■ Exercise aim ■
Every line below should be given again without alteration.

■ Dataset excerpt ■
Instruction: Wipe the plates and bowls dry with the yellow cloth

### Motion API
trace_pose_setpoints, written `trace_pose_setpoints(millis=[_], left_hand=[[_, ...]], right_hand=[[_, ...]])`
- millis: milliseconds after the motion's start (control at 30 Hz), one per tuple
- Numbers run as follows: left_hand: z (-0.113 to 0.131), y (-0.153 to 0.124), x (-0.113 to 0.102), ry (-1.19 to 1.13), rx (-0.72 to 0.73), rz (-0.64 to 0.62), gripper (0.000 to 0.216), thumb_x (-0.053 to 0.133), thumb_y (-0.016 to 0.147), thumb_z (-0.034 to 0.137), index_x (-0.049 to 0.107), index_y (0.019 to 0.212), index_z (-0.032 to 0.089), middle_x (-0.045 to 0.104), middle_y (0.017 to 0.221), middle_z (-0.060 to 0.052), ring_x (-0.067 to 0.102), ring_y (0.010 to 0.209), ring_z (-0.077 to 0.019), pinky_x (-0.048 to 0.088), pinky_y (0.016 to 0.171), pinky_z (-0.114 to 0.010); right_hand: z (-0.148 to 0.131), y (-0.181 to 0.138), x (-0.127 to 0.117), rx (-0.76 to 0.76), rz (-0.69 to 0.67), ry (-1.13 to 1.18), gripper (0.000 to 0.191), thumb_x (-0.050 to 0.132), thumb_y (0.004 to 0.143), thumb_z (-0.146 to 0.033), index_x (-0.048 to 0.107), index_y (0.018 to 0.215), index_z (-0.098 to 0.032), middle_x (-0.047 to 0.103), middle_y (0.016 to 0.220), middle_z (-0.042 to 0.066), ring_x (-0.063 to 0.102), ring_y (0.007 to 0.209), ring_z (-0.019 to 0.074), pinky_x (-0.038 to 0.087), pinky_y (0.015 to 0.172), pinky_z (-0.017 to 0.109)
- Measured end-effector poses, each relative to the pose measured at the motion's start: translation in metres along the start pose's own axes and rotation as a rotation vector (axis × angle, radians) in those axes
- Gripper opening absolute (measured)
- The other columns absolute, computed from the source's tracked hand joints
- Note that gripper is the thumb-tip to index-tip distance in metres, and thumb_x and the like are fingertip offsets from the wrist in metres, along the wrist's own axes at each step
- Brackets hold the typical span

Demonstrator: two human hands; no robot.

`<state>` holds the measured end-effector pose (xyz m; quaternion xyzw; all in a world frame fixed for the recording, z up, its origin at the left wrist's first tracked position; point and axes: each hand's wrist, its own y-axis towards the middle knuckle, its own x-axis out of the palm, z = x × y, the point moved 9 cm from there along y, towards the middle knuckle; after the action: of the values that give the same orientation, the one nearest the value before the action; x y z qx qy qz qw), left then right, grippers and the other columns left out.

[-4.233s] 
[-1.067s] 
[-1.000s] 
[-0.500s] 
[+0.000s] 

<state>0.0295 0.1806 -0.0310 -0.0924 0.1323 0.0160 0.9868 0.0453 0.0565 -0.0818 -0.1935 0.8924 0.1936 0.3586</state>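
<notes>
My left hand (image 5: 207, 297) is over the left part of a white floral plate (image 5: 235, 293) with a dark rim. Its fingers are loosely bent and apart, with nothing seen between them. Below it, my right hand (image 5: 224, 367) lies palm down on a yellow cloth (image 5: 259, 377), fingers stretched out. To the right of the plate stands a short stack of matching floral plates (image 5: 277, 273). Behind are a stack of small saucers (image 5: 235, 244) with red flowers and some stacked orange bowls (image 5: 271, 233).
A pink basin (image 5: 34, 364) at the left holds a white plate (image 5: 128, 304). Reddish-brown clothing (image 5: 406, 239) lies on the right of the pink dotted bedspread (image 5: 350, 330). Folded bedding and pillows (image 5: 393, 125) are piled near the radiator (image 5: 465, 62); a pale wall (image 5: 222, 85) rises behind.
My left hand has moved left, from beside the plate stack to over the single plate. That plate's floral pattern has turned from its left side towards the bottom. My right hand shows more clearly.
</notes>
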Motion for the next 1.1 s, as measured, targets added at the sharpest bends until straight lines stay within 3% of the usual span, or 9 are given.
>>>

■ Task output ■
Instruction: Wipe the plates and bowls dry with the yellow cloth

### Motion API
trace_pose_setpoints, written `trace_pose_setpoints(millis=[_], left_hand=[[_, ...]], right_hand=[[_, ...]])`
- millis: milliseconds after the motion's start (control at 30 Hz), one per tuple
- Numbers run as follows: left_hand: z (-0.113 to 0.131), y (-0.153 to 0.124), x (-0.113 to 0.102), ry (-1.19 to 1.13), rx (-0.72 to 0.73), rz (-0.64 to 0.62), gripper (0.000 to 0.216), thumb_x (-0.053 to 0.133), thumb_y (-0.016 to 0.147), thumb_z (-0.034 to 0.137), index_x (-0.049 to 0.107), index_y (0.019 to 0.212), index_z (-0.032 to 0.089), middle_x (-0.045 to 0.104), middle_y (0.017 to 0.221), middle_z (-0.060 to 0.052), ring_x (-0.067 to 0.102), ring_y (0.010 to 0.209), ring_z (-0.077 to 0.019), pinky_x (-0.048 to 0.088), pinky_y (0.016 to 0.171), pinky_z (-0.114 to 0.010); right_hand: z (-0.148 to 0.131), y (-0.181 to 0.138), x (-0.127 to 0.117), rx (-0.76 to 0.76), rz (-0.69 to 0.67), ry (-1.13 to 1.18), gripper (0.000 to 0.191), thumb_x (-0.050 to 0.132), thumb_y (0.004 to 0.143), thumb_z (-0.146 to 0.033), index_x (-0.048 to 0.107), index_y (0.018 to 0.215), index_z (-0.098 to 0.032), middle_x (-0.047 to 0.103), middle_y (0.016 to 0.220), middle_z (-0.042 to 0.066), ring_x (-0.063 to 0.102), ring_y (0.007 to 0.209), ring_z (-0.019 to 0.074), pinky_x (-0.038 to 0.087), pinky_y (0.015 to 0.172), pinky_z (-0.017 to 0.109)
- Measured end-effector poses, each relative to the pose measured at the motion's start: translation in metres along the start pose's own axes and rotation as a rotation vector (axis × angle, radians) in those axes
- Gripper opening absolute (measured)
- The other columns absolute, computed from the source's tracked hand joints
- Note that gripper is the thumb-tip to index-tip distance in metres, and thumb_x and the like are fingertip offsets from the wrist in metres, along the wrist's own axes at each step
- Brackets hold the typical span

Demonstrator: two human hands; no robot.

`<state>` holds the measured end-effector pose (xyz m; quaternion xyzw; all in a world frame fixed for the recording, z up, its origin at the left wrist's first tracked position; point and axes: each hand's wrist, its own y-axis towards the middle knuckle, its own x-axis out of the palm, z = x × y, the point moved 9 cm from there along y, towards the middle knuckle; after the action: of the values that give the same orientation, the one nearest the value before the action; x y z qx qy qz qw), left then right, grippers and the other columns left out.

[-4.233s] 
[-1.067s] 
[-1.000s] 
[-0.500s] 
[+0.000s] 

<state>0.0295 0.1806 -0.0310 -0.0924 0.1323 0.0160 0.9868 0.0453 0.0565 -0.0818 -0.1935 0.8924 0.1936 0.3586</state>
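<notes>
My left hand (image 5: 207, 297) is over the left part of a white floral plate (image 5: 235, 293) with a dark rim. Its fingers are loosely bent and apart, with nothing seen between them. Below it, my right hand (image 5: 224, 367) lies palm down on a yellow cloth (image 5: 259, 377), fingers stretched out. To the right of the plate stands a short stack of matching floral plates (image 5: 277, 273). Behind are a stack of small saucers (image 5: 235, 244) with red flowers and some stacked orange bowls (image 5: 271, 233).
A pink basin (image 5: 34, 364) at the left holds a white plate (image 5: 128, 304). Reddish-brown clothing (image 5: 406, 239) lies on the right of the pink dotted bedspread (image 5: 350, 330). Folded bedding and pillows (image 5: 393, 125) are piled near the radiator (image 5: 465, 62); a pale wall (image 5: 222, 85) rises behind.
My left hand has moved left, from beside the plate stack to over the single plate. That plate's floral pattern has turned from its left side towards the bottom. My right hand shows more clearly.
</notes>
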Motion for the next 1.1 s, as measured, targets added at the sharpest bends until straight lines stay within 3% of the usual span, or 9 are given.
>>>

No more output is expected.